Beispiel: Ein in der Schule eigentlich gutes Kind schiebt seine Hausaufgaben seit einer schlechten Note immer vor sich her. In der Therapie erkennen Kind und Therapeut, dass dies an folgendem Gedanken liegt: „Die Aufgaben sind zu schwierig für mich. Die schaffe ich sowieso nicht!“ Mit Hilfe verschiedener Gesprächstechniken verhilft der Therapeut dem Kind zu der Einsicht, dass dieser Gedanke weder hilfreich noch - angesichts seiner bisherigen guten Leistungen - angemessen ist. Als hilfreiche Alternative erarbeiten sie folgenden Gedanken, den das Kind sich nun immer vor den Hausaufgaben sagen soll: „Bevor ich mir das jetzt einrede und meine Angst nur noch größer wird, probiere ich es jetzt erst einmal aus. Irgendetwas werde ich schon hinbekommen. Schließlich habe ich das ja früher auch geschafft!“
Die Schematherapie ist eine Weiterentwicklung der kognitiven Verhaltenstherapie. Stärker als diese betont sie die Bedeutsamkeit der bisherigen Lebensgeschichte, insbesondere der kindlichen Entwicklung, für die Entstehung psychischer Probleme: Wenn ein Kind wiederholt negative Erfahrungen macht, kann daraus ein ungünstiges Verhaltensmuster – ein sog. maladaptives Schema – und ungünstige Bewältigungsstrategien entstehen. Beispiel:
Tim wurde als Kind oft alleingelassen oder zurückgewiesen. Sein Bedürfnis nach Bindung wurde nicht ausreichend befriedigt, so dass bei ihm das Schema „Verlassenheit“ entstanden ist. Die daraus entwickelte Bewältigungsstrategie ist bei Tim, dass er sich als Jugendlicher an andere Menschen anklammert, aus Angst (wieder) verlassen zu werden.

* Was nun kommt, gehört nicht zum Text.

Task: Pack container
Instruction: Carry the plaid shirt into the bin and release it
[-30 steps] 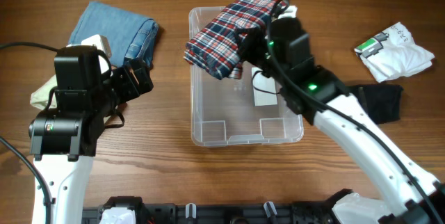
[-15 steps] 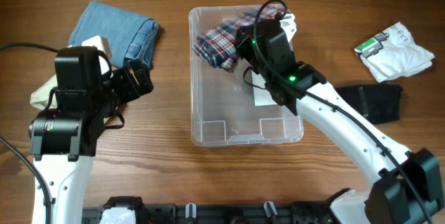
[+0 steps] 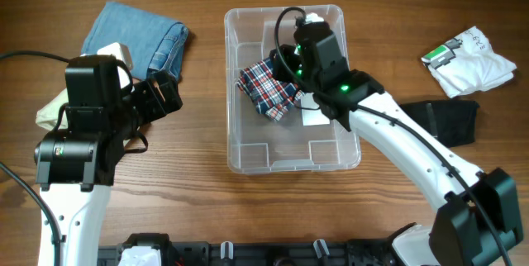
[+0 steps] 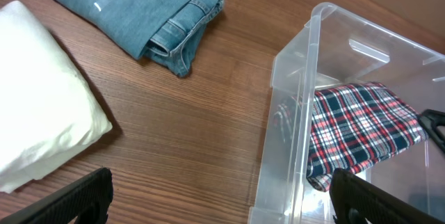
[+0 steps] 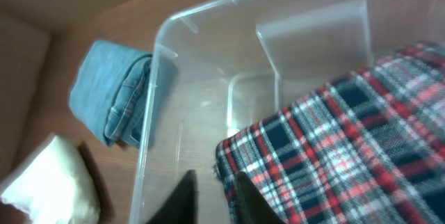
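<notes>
Work surface: a wooden table [image 3: 198, 208] with a medium-brown finish spans the overhead view from edge to edge. The grain runs left to right, with darker streaks and a few wavy bands toward the near edge. The finish is smooth and slightly glossy; in the left wrist view it shows a soft pale sheen across the grain. Lighting is even and comes from above, casting short, soft-edged shadows onto the wood. A black rail [image 3: 264, 254] with clamp-like fittings runs along the table's near edge.
</notes>
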### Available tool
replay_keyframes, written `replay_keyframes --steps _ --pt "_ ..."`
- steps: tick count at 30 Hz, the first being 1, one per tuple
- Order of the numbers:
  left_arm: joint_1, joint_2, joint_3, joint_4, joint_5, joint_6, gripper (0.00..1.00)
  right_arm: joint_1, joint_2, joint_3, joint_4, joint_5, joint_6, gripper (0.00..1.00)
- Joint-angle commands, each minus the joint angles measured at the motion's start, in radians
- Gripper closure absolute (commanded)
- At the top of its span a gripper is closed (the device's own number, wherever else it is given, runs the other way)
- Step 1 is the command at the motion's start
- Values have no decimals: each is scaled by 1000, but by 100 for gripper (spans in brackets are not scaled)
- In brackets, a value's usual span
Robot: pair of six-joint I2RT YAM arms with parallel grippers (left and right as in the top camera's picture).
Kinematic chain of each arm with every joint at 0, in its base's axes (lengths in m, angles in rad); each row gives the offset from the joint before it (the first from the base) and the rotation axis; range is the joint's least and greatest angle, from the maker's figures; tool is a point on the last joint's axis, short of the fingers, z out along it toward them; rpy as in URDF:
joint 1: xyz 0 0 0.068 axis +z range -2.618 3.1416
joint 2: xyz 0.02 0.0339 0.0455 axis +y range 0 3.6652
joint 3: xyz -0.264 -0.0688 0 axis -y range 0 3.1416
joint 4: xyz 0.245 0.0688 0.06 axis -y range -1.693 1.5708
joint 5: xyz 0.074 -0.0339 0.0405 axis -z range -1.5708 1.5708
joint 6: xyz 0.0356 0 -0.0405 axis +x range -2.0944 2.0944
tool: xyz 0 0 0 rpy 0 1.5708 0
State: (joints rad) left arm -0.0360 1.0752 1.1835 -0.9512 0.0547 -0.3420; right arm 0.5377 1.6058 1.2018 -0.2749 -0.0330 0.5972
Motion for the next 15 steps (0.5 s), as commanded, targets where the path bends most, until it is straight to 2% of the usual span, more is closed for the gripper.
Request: replay_keyframes --steps 1,3,8,10,12,15 --pt "8 -2 22 0 13 16 0 -3 12 21 -59 67 -299 96" --pt "8 -2 22 0 14 16 0 -19 74 21 -51 76 -387 96" --pt "8 -2 22 0 17 16 0 -90 210 21 -35 103 -384 94" --pt "8 -2 22 -1 17 16 0 -119 249 21 -120 76 -384 96" --pt "8 -2 22 0 16 16 0 -123 266 18 -279 58 -352 96" --pt "8 -2 22 1 16 16 0 -123 266 17 -383 55 -332 96"
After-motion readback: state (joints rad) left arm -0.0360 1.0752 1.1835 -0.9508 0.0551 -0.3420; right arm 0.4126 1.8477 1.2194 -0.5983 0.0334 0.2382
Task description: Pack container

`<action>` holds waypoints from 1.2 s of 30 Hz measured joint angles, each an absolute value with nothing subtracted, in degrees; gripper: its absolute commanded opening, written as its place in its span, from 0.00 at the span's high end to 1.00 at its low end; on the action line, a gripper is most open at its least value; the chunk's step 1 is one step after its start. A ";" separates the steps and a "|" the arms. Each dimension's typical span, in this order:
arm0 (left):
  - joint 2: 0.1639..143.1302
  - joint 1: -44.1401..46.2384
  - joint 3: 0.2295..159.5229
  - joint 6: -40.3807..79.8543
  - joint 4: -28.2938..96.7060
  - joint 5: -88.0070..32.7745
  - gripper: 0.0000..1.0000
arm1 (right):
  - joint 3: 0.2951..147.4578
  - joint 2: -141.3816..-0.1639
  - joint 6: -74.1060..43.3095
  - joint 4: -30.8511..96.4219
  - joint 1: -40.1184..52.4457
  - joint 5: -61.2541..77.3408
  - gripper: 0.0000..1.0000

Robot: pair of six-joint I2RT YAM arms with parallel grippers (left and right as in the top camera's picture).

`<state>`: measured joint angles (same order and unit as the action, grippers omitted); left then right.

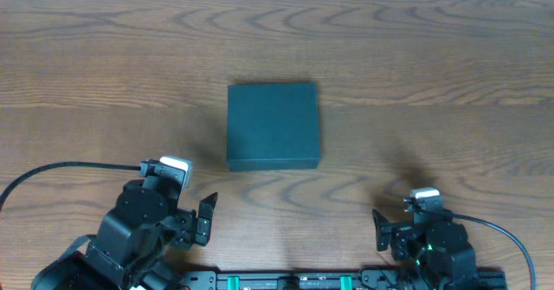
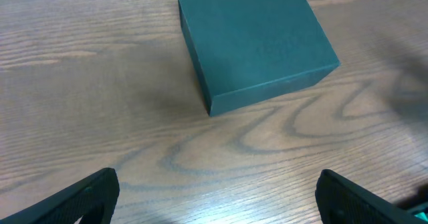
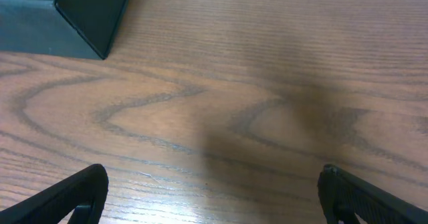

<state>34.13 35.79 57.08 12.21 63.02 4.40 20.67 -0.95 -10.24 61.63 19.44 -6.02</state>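
A wooden table (image 1: 433,48) with a bold wavy grain fills the view from edge to edge. At its middle sits the container (image 1: 273,125), a dark teal-green square box with its flat lid down, resting flat on the wood and touching nothing else. Both arms stay low at the near edge, well apart from the box. The left arm (image 1: 138,229) is on one side and the right arm (image 1: 437,247) on the other. The left gripper (image 2: 217,197) points toward the box with its fingers spread wide and nothing between them. The right gripper (image 3: 214,197) is likewise spread wide over bare wood, with only a corner of the box in its wrist view. A thin black cable (image 1: 52,170) loops out from the left arm.
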 measured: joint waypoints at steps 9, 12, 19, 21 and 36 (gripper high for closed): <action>34.11 35.79 57.08 12.16 63.05 4.45 0.05 | 20.67 -0.93 -10.24 61.63 19.44 -6.02 0.01; 33.04 35.38 56.75 12.14 63.22 4.36 0.05 | 20.67 -0.95 -10.24 61.63 19.44 -6.02 0.01; 21.80 26.06 46.61 9.50 60.40 1.30 0.05 | 20.67 -0.93 -10.24 61.58 19.44 -6.04 0.01; 16.40 21.87 42.02 7.55 59.88 -0.84 0.05 | 20.64 -0.91 -10.24 61.60 19.44 -6.04 0.01; 0.78 14.24 24.18 4.34 58.24 -5.23 0.05 | 20.64 -0.69 -10.24 61.56 19.40 -6.04 0.01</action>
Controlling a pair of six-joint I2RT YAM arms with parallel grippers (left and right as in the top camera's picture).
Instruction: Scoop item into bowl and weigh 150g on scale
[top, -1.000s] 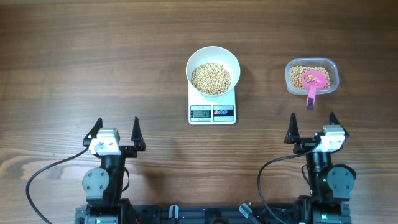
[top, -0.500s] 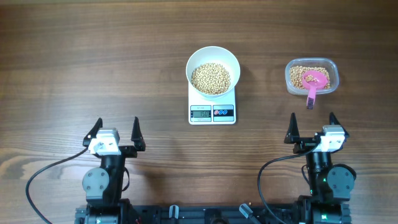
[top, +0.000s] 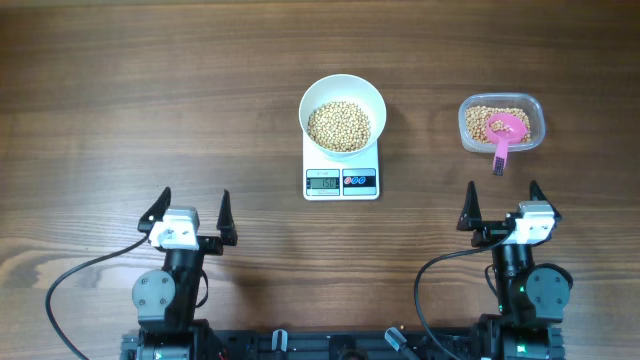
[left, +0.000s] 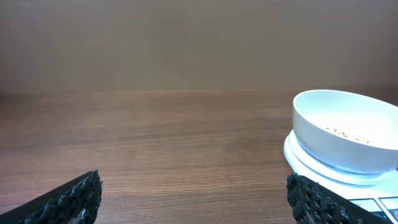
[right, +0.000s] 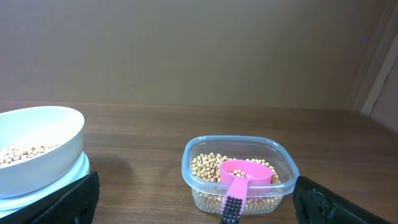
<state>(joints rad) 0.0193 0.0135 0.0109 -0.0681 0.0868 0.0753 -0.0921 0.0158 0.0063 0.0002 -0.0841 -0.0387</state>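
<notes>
A white bowl (top: 343, 112) holding tan beans (top: 339, 126) stands on the white scale (top: 341, 181) at the table's middle. The left wrist view catches the bowl (left: 346, 138) at its right edge; the right wrist view has the bowl (right: 36, 147) at its left. More beans (right: 208, 167) lie in a clear tub (top: 501, 124) at the right, with a pink scoop (top: 505, 132) resting in them, its handle over the near rim. My left gripper (top: 191, 219) is open near the front left, empty. My right gripper (top: 502, 207) is open in front of the tub, empty.
The wooden table (top: 150, 90) stretches bare to the left and behind the scale. The tub (right: 240, 175) with the scoop (right: 240, 180) sits just ahead of the right gripper. Cables run from both arm bases at the front edge.
The left gripper has turned slightly and shifted a little toward the front. Bowl, scale, tub, scoop and right arm have stayed put.
</notes>
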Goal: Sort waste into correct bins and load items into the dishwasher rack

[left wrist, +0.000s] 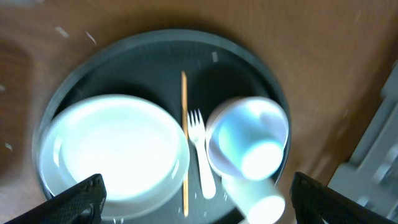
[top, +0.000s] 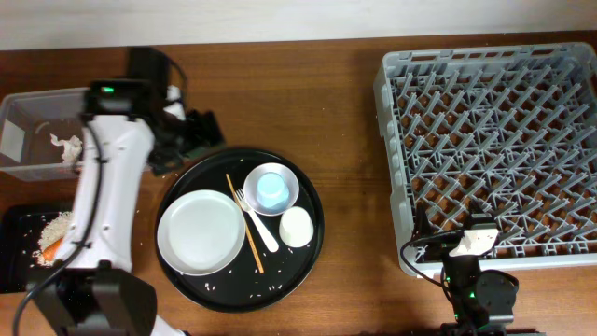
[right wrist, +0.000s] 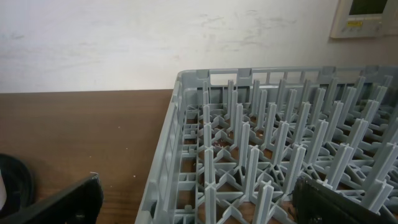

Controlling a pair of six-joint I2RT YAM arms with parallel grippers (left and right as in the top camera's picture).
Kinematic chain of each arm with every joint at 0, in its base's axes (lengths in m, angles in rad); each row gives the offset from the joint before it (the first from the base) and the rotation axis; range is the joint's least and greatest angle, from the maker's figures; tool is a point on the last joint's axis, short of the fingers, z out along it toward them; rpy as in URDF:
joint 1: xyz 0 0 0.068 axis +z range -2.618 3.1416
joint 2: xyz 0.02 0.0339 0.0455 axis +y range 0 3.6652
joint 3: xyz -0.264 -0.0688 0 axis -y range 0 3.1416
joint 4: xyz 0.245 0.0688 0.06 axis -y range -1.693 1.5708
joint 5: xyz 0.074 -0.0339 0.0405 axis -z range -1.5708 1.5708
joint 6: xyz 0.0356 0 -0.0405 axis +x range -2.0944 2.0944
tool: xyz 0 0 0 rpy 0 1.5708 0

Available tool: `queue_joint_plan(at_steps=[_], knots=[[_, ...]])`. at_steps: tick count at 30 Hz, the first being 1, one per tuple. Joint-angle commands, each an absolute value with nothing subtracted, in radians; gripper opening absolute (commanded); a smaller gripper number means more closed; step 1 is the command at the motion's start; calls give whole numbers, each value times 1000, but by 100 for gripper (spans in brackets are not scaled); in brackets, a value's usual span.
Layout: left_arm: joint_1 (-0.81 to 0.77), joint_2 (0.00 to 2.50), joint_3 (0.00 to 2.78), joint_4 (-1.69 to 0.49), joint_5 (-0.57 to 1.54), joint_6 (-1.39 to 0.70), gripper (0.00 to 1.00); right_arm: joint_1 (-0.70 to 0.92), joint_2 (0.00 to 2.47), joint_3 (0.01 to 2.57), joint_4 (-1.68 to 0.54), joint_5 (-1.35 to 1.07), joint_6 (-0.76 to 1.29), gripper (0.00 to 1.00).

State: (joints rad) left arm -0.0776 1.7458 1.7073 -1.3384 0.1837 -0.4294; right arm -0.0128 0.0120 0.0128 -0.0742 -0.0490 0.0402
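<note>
On the round black tray [top: 187, 280] lie a white round plate [top: 201, 231], a white bowl [top: 291, 177] with a light blue cup [top: 270, 189] in it, a white cup [top: 297, 227] on its side, a white fork [top: 257, 220] and wooden chopsticks [top: 244, 224]. My left gripper [top: 207, 131] is open and empty, above the table left of and behind the tray; its wrist view shows the plate [left wrist: 112, 149], fork [left wrist: 202, 149] and chopsticks [left wrist: 185, 130], blurred. My right gripper [top: 446, 235] is open and empty at the grey dishwasher rack's [top: 494, 140] near-left corner [right wrist: 186, 155].
A clear tub [top: 28, 117] at the far left holds a crumpled white tissue [top: 67, 147]. A black bin [top: 14, 247] below it holds beige rice crumbs [top: 54, 226] and an orange carrot [top: 48, 248]. Loose rice grains lie scattered on the tray.
</note>
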Motion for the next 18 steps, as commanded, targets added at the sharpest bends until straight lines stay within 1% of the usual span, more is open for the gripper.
queue_joint_plan(at_steps=[1,3,8,9,10,15,16,17,18], knots=[[-182,1741,1671,-1327,187,-410,94,-7,6,6,-75,-47,33,99],[-247,1741,1670,-1318,184,-410,94,-7,6,6,-75,-47,33,99],[-364,1742,1670,-1295,77,-410,94,-7,6,6,-75,-47,33,99],[-377,1742,1670,-1291,77,-411,96,-7,6,6,-75,-47,33,99],[-382,1742,1670,-1283,77,-411,99,-7,6,6,-75,-47,33,99],[-361,1742,1670,-1287,25,-410,99,-7,6,6,-75,-47,33,99],[-342,1741,1670,-1301,7,-410,99,-7,6,6,-75,-47,33,99],[-311,1740,1671,-1320,-60,-424,99,-7,6,6,-75,-47,33,99],[-271,1738,1671,-1343,-106,-479,99,-7,6,6,-75,-47,33,99]])
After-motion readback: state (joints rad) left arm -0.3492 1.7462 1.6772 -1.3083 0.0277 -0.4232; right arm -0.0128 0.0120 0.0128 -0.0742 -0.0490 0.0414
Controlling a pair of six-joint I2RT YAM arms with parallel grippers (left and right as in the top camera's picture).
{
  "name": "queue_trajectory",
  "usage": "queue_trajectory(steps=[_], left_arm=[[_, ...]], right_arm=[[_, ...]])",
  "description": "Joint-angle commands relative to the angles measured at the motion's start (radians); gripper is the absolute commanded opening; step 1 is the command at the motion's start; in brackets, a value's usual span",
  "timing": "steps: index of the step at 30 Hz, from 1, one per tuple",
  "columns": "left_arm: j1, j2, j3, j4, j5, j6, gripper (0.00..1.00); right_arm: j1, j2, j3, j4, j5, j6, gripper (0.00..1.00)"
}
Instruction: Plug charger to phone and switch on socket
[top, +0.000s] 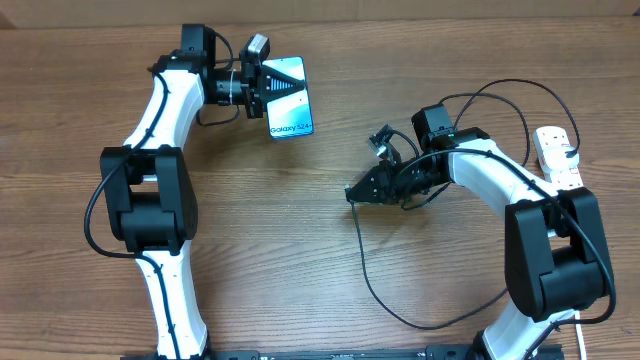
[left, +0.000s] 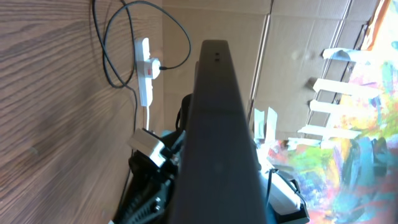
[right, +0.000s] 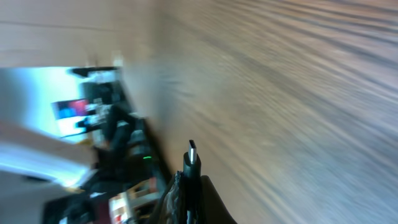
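Observation:
The phone (top: 289, 98), black-edged with a turquoise "Galaxy" screen, is held at the back left by my left gripper (top: 262, 88), which is shut on it. In the left wrist view its dark edge (left: 217, 137) fills the middle. My right gripper (top: 362, 192) is shut on the charger's plug end; the small plug tip (right: 193, 151) sticks out from the fingers in the right wrist view. The thin black cable (top: 372, 280) loops down toward the front edge. The white socket strip (top: 557, 153) lies at the far right; it also shows in the left wrist view (left: 144, 68).
The strip's thick white cord (top: 575, 330) runs toward the front right. Black cable loops (top: 500, 95) arch over the right arm. A cardboard wall (left: 292, 56) stands behind the table.

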Motion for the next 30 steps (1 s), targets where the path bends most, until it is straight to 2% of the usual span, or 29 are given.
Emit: queue_trajectory(steps=[1, 3, 8, 14, 20, 30], left_arm=[[-0.019, -0.025, 0.004, 0.026, 0.034, -0.071, 0.04], [-0.028, -0.025, 0.004, 0.053, 0.017, -0.114, 0.04], [-0.06, -0.025, 0.004, 0.158, -0.018, -0.233, 0.04], [-0.095, -0.025, 0.004, 0.288, -0.029, -0.317, 0.04], [-0.12, -0.025, 0.004, 0.302, -0.069, -0.352, 0.04], [-0.139, -0.025, 0.004, 0.302, -0.053, -0.341, 0.04]], right_arm=[[-0.002, -0.028, 0.025, 0.04, -0.244, -0.021, 0.04], [-0.002, -0.028, 0.026, 0.084, -0.314, 0.002, 0.04], [-0.002, -0.028, 0.026, 0.172, -0.33, 0.106, 0.04], [-0.002, -0.028, 0.027, 0.273, -0.406, 0.208, 0.04], [-0.002, -0.028, 0.027, 0.365, -0.414, 0.297, 0.04], [-0.002, -0.028, 0.027, 0.672, -0.413, 0.56, 0.04]])
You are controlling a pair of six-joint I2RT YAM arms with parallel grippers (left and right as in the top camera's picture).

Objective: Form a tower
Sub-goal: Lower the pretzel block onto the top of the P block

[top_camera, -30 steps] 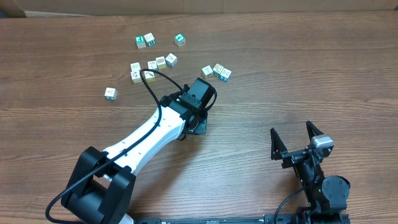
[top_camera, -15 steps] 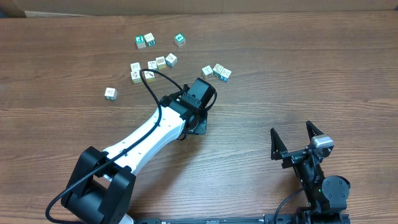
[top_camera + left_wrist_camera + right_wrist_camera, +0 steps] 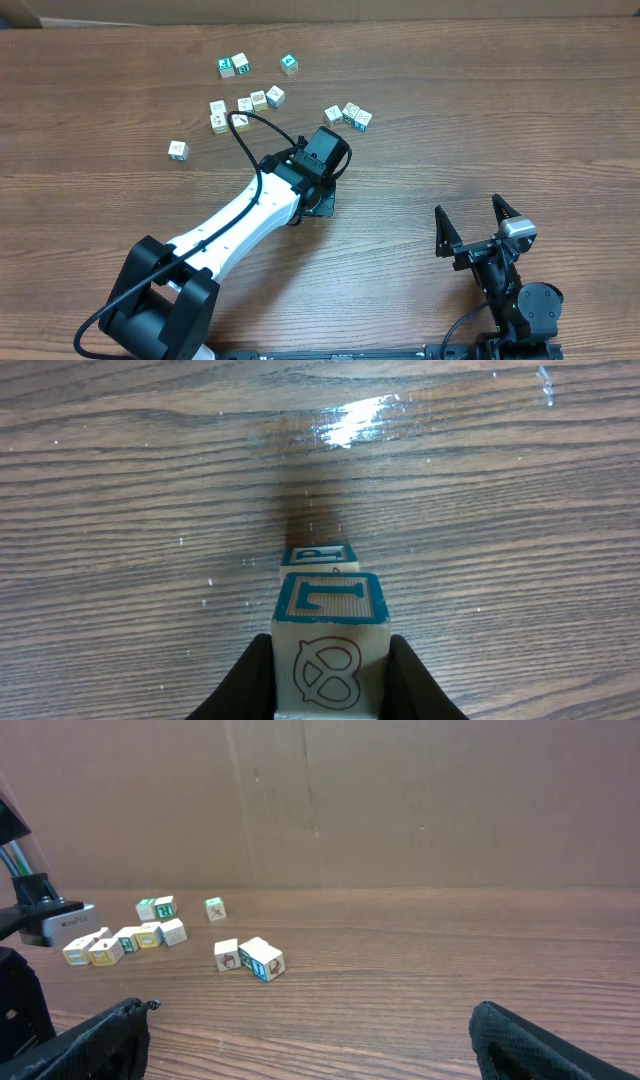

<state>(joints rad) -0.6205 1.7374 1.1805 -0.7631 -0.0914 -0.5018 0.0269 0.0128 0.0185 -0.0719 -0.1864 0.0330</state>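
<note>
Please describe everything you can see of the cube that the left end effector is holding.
The cube is small, seemingly cream wood. One face has a teal frame around a teal letter; the adjoining face shows a pretzel in dark outline. The left end effector is shut on it, one dark finger on each side. Just beyond it, in line, is a second cube with a teal-framed face; whether they touch cannot be told.

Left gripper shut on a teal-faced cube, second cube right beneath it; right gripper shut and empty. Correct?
Not quite: the overhead view shows the right gripper open, jaws spread, empty. The rest stands: in the left wrist view the left gripper is shut on the teal-faced cube, the second cube beneath it.
</note>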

In der Therapie werden nun in einem ersten Schritt die für das Problem des Kindes oder Jugendlichen relevanten Schemata zusammen mit diesem erarbeitet und möglichst anschaulich mit Hilfe von Zeichnungen oder auch Puppen und Figuren dargestellt. Vertiefend können im Rahmen der sog. Stühlearbeit auch den verschiedenen problemrelevanten Persönlichkeitsanteilen (oder Modi) wie dem „inneren Kritiker“ oder dem „wütenden Kind“ Stühle zugewiesen werden, wobei das Kind angeregt wird, wechselseitig auf den verschiedenen Stühlen Platz zu nehmen und sich ganz in den jeweiligen Anteil oder Modus einzufühlen. Auf diese Weise erhält das Kind einen sehr unmittelbaren Zugang zu den Ursachen seines Problems und wird mit Unterstützung des Therapeuten in die Lage versetzt, sein „inneres Team“ so zu beeinflussen, dass es wieder für ihn arbeitet und das Kind wieder „Chef im eigenen Hause“ wird.